PanGu-π: Enhancing Language Model Architectures via Nonlinearity Compensation

Yunhe Wang, Hanting Chen, Yehui Tang, Tianyu Guo, Kai Han, Ying Nie, Xutao Wang, Hailin Hu, Zheyuan Bai, Yun Wang, Fangcheng Liu, Zhicheng Liu, Jianyuan Guo, Sinan Zeng, Yinchen Zhang, Qinghua Xu, Qun Liu, Jun Yao, Chao Xu, Dacheng Tao,

Introduction

We introduce PanGu-π, a new architecture for Large Language Model. As the world of Large Language Models (LLMs) continues to evolve with larger models and datasets for enhanced performance, the critical aspect of LLM architecture improvement often remains overlooked.

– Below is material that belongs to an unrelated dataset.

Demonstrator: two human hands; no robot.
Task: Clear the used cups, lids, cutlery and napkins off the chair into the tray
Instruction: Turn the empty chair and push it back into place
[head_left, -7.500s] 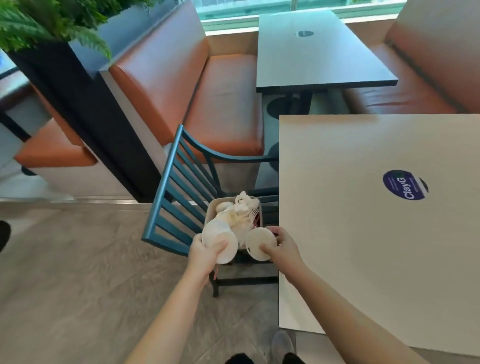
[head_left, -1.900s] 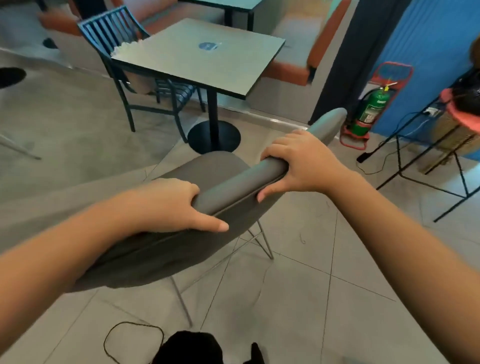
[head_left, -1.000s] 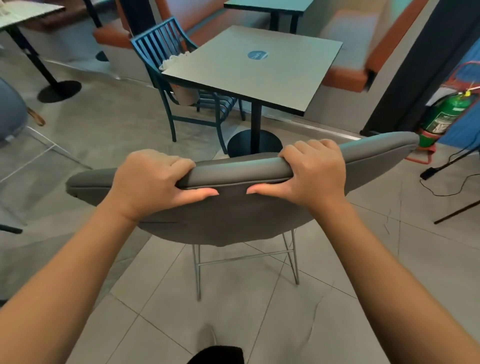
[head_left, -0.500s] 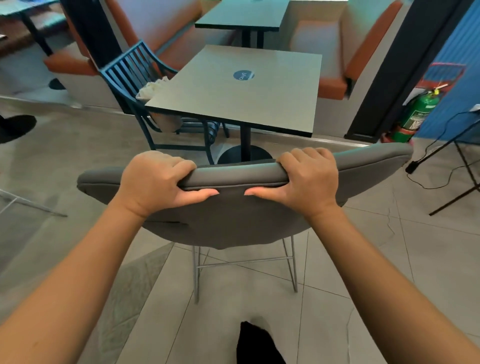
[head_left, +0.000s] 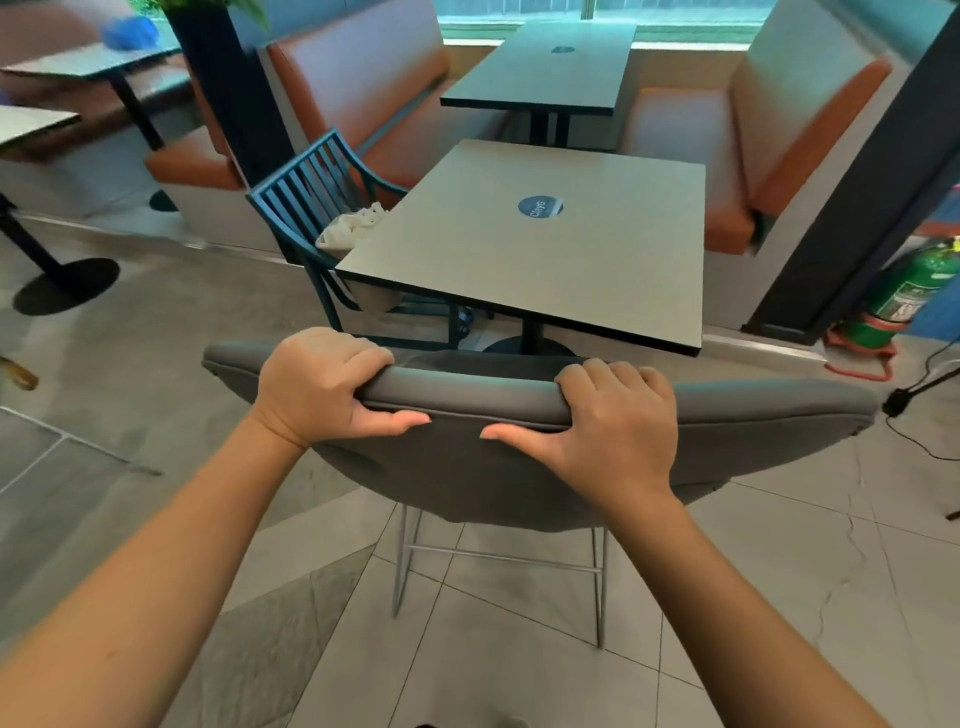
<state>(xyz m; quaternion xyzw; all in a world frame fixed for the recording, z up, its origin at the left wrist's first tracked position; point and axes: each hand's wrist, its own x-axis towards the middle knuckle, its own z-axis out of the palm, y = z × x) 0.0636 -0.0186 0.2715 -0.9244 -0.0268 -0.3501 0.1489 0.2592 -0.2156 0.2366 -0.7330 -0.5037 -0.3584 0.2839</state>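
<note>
Both of my hands grip the top edge of a grey padded chair (head_left: 519, 457) in front of me: my left hand (head_left: 319, 384) at its left, my right hand (head_left: 613, 421) at its right. Beyond it stands a square table (head_left: 524, 249) with a round blue sticker. A blue slatted chair (head_left: 311, 197) sits at the table's left side. On its seat rests a tray (head_left: 371, 296) heaped with crumpled white napkins (head_left: 353, 226); the tabletop hides most of the tray. No cups, lids or cutlery are visible.
Orange booth benches (head_left: 374, 98) and a dark table (head_left: 550, 67) stand behind. A dark pillar (head_left: 857, 208) and a green fire extinguisher (head_left: 904, 296) are at the right, with cables on the floor. Other table bases (head_left: 62, 280) stand at the left.
The grey chair and my view have moved closer to the square table and squared up with it. Both hands keep the same hold on the backrest.
</note>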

PanGu-π addresses this gap by introducing modules that significantly enhance nonlinearity, thereby greatly boosting the model's expressive capabilities. Achieving leading performance and efficiency in both 7B and 1B model scales, PanGu-π is a testament to the power of architectural innovation in LLMs. Further extending its impact, the specialized YunShan model is making waves in high-value domains such as finance and law, showcasing the practical and powerful application of this groundbreaking technology.